1.2 Blockchain-based RFID data acquisition and traceability system scheme With the continuous maturity and development of blockchain technology [8] in recent years, IoT data acquisition technologies such as RFlD combined with blockchain can not only meet data security requirements, but also It can effectively reduce the management and hardware cost of the physical encryption module, meet the data security requirements of key infrastructure, special equipment and other key equipment, and enable key data to achieve a higher level of security and traceability. The hierarchical architecture diagram of the blockchain-based RFID data collection and traceability system is shown in Figure 1.

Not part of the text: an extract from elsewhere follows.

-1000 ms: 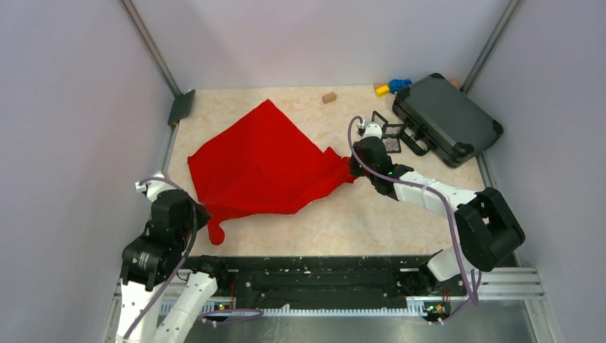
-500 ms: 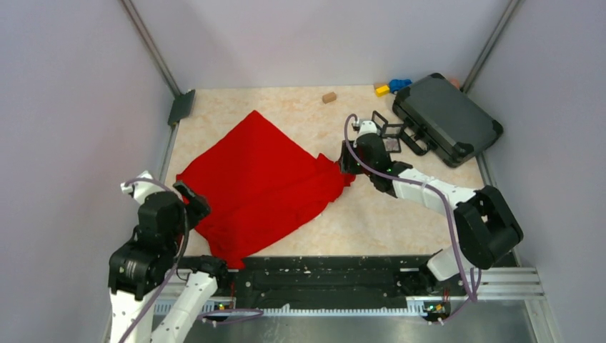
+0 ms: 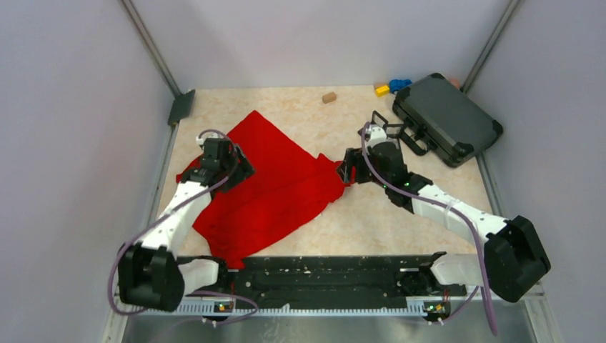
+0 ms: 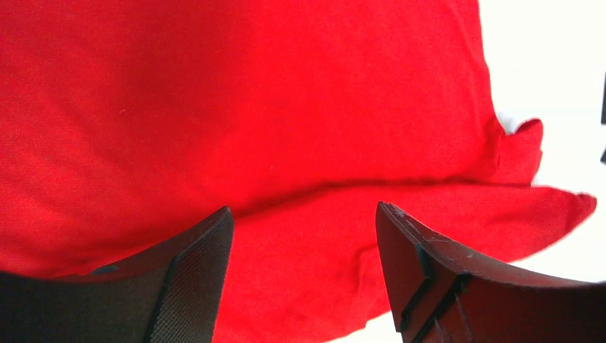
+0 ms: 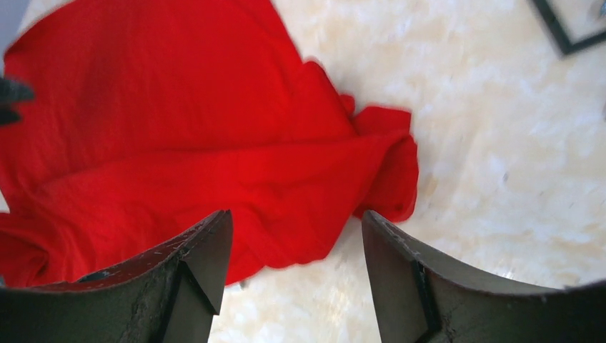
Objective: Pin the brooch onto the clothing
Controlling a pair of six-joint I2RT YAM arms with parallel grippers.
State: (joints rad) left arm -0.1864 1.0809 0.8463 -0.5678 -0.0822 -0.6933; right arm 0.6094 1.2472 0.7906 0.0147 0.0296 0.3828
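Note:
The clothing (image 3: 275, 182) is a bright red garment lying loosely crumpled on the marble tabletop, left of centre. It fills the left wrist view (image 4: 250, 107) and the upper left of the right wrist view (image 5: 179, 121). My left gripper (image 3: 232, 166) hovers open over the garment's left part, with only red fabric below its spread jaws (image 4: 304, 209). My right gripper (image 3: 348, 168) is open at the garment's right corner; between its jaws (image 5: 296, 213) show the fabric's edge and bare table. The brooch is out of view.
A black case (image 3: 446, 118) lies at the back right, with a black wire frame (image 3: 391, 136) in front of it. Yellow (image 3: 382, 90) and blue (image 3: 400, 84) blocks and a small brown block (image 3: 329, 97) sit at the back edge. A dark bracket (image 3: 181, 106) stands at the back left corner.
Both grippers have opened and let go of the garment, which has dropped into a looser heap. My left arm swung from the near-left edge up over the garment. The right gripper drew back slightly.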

The RFID data collection and traceability system adapted to the blockchain needs to transform two
parts: the IoT gateway and the RFID data collection equipment: 1) The blockchain IoT gateway needs to ensure that the operation of the RFID collection equipment automatically executes the agreed smart contract, and can Conduct data fusion and operation audit; 2) RFID data acquisition equipment needs to have the programmable function of executing smart contracts after transformation, with the unique identification of non-reconfigurable hardware and the non-local storage function of key control, configuration and collected data, so as to effectively prevent information leakage. The blockchain storage process of RFID data is shown in Figure 2. First of all, when the reader is installed and connected to people, it needs to be bound to the gateway through the unique identification code of the reader, and conducts two-way authentication with the gateway every time it is turned on. The reader will bind, authenticate and read and write operations. The data is transmitted to the consensus node (that is, the gateway), and the consensus node organizes and reports it to the sorting node (that is, the server); secondly, the sorting node sorts the operation and data and generates block data, which is distributed to the consensus node; thirdly, the consensus node is confirmed by consensus Finally, the confirmation result is returned to the ordering node; finally, the ordering node adds the confirmed new block to the existing blockchain, and broadcasts the updated chain data to each consensus node for storage.

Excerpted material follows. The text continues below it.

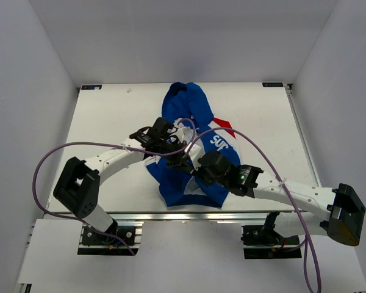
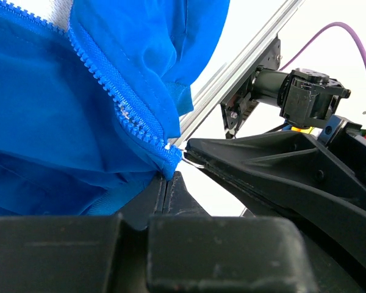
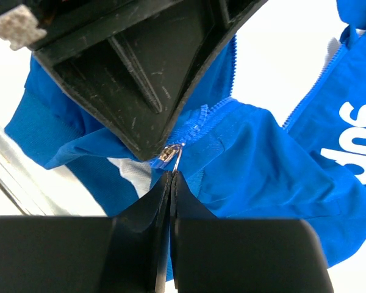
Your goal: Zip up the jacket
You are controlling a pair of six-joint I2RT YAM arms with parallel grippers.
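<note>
Jacket (image 1: pixel 184 108): lying crumpled mid-counter (image 1: pixel 107 122), hood pointing toward the far edge, hem toward the near edge.
Left gripper (image 2: pixel 165 183): squeezing fully closed on the bottom end of the zipper tape (image 2: pixel 119 101).
Right gripper (image 3: pixel 171 177): pinching closed on the small metal pull (image 3: pixel 171 154).
Handling: seeming light, limp and slick, so likely bunching unless the hem is being held taut; the tiny pull is probably slipping easily.
</note>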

In summary, the design and implementation of the blockchain-based RFID data collection and traceability system mainly includes
two development tasks: the adaptive transformation of the blockchain and RFID automatic data collection equipment and the development of audit software for the data collection and traceability system.
2 Functions, performance indicators and independent controllable requirements
2.1 Functional indicators
1) RFID automatic data acquisition equipment realizes unique hardware identification to strengthen the security of equipment access to the system; 2
) RFID automatic data acquisition equipment business information and electronic label data Realize zero storage to reduce the risk of leakage of terminal equipment;
3) Realize cross-checking of business blockchain data and RFID automatic data collection equipment operation data, real-time monitoring of equipment operation and operation status, and timely alarm display of abnormal status.
2.2 Performance indicators
The software and hardware performance indicators of this data acquisition traceability system are as follows:
1) The length of the unique identification of the hardware at the acquisition end reaches 64 b;
2) The number of temporary storage instructions for the data acquisition equipment is not less than 15
;
4) The radio frequency identification equipment meets the requirements of the GB/T 29768-2013 and GJB
7377.1A 2018 standards;
5) The wireless sensing indicators meet the requirements of the GJB 7377.2 2011 standard, using 2. 4 GHz encrypted sensing information for wireless transmission.
2.3 Requirements for independent controllability
The degree of independent controllability of the software and hardware localization of the data collection and traceability system needs to be adapted to the Phytium FT 2000+ processor and the Galaxy Kirin
Server 4.0.2 SP3 operating system.
3 Design and implementation of data acquisition and traceability system
3.1 Overall design
The hardware part of the blockchain-based RFID data acquisition and traceability system includes blockchain RFID gateways and RFID automatic data
acquisition equipment, including fixed readers, card issuers, handheld Type reader and its access base, etc.; the software part includes the task management list of the handheld reader running on the access base, the reader management middleware and business management software running on the gateway. The workflow of the data collection and traceability system is shown in Figure 3.
The system consists of the reader and label layer responsible for data collection, the gateway layer responsible for data access and transmission, the server layer responsible for data storage and application support, and the application layer responsible for user interface and comprehensive display. 1) The application layer initiates the business process, and the supporting software of the business platform issues the corresponding instructions; 2) The business software in the gateway splits the instructions and issues the reader instructions to the reader in accordance with the 7383 protocol; 3) The reader executes the instructions through The air interface protocol communicates with the tag and returns the corresponding result; 4) The gateway is responsible for sorting out and fusing relevant data, uploading it to the blockchain server for on-chain storage, and at the same time feeding back the relevant
execution Business, verify the authenticity and accuracy of the data on the chain, and the inspection results are fed back to the application in real time.
3.2 System Architecture
The blockchain-based RFID data collection and traceability system architecture is shown in Figure 4.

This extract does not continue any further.